Today, after not enough sleep, we got up and began packing the car. This involved a few sacrifices (mostly of the things we didn’t have the space to bring with us, rather than the entrails of chickens) and some yelling at the children when they started fighting for no reason. Then, the house cleaned and emptied, we finally headed out to the ferry.
As usual, we stopped at Port Gamble for the kids to gambol. After half an hour on the swings and climbing frame, I took them on a quick walk around the village, Destroyer skinned her knees falling over an invisible root, and than we drove on to the campsite.

We’re staying for three or four days at an alpaca and llama farm. At least, allegedly so; the rest of the family claims to have seen llamas, but after I got back from unpacking the car, they had all "conveniently" been put away for the night.
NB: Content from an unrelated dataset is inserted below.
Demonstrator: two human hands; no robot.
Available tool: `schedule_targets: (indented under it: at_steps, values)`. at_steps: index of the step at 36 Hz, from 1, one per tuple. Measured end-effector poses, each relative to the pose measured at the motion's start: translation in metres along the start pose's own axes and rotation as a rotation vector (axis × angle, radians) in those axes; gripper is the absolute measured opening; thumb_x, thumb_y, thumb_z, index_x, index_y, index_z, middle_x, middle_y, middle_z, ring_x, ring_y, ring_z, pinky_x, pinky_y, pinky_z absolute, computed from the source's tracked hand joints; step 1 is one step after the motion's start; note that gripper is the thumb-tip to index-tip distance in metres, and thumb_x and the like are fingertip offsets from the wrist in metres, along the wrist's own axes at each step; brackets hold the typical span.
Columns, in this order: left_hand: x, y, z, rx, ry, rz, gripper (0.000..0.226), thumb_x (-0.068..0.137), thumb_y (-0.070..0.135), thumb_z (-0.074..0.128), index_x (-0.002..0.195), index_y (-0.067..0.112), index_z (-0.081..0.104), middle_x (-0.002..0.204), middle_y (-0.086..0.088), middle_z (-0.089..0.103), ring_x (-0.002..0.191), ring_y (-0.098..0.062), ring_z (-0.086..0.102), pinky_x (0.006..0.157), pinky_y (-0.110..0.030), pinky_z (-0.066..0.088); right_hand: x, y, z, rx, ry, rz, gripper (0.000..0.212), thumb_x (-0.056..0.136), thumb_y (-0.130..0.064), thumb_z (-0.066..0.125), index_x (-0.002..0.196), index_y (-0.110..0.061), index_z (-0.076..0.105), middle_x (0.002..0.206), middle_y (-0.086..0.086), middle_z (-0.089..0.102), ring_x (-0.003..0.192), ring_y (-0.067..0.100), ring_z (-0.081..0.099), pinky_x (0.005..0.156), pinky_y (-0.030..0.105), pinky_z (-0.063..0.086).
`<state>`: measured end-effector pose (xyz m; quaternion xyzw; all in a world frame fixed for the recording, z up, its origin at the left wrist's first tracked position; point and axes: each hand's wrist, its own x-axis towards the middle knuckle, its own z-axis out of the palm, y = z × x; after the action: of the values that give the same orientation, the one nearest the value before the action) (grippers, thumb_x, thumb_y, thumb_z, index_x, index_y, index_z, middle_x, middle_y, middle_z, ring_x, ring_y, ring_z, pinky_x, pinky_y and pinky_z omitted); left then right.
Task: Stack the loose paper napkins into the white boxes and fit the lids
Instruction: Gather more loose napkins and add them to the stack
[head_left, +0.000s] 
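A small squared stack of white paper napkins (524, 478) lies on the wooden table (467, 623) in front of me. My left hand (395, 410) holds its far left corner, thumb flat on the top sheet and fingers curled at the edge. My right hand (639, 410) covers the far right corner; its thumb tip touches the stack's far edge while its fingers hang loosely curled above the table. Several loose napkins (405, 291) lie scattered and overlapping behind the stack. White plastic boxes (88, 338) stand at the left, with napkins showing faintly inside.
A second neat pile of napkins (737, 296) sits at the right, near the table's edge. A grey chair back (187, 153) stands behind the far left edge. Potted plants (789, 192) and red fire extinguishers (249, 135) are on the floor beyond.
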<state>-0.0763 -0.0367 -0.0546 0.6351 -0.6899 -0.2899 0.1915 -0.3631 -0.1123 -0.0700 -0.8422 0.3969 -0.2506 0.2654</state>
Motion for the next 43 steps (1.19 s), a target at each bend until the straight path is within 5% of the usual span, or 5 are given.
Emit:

On the other hand, there are bushes and bushes of blueberries for the girls to pick, and for me to eat.

The girls were more excited than I had expected to be in a tent, even if this meant climbing into their sleeping bags and flinging themselves at one another like rabid caterpillars. I must learn to be calmer.

After we got the tent up, we drove into Port Townsend for dinner. The pandemic has caused major staffing issues in the restaurant trade, and Tuesday turns out to be when most places shut anyway, but after some time we found a place serving burgers that we could get the kids to accept.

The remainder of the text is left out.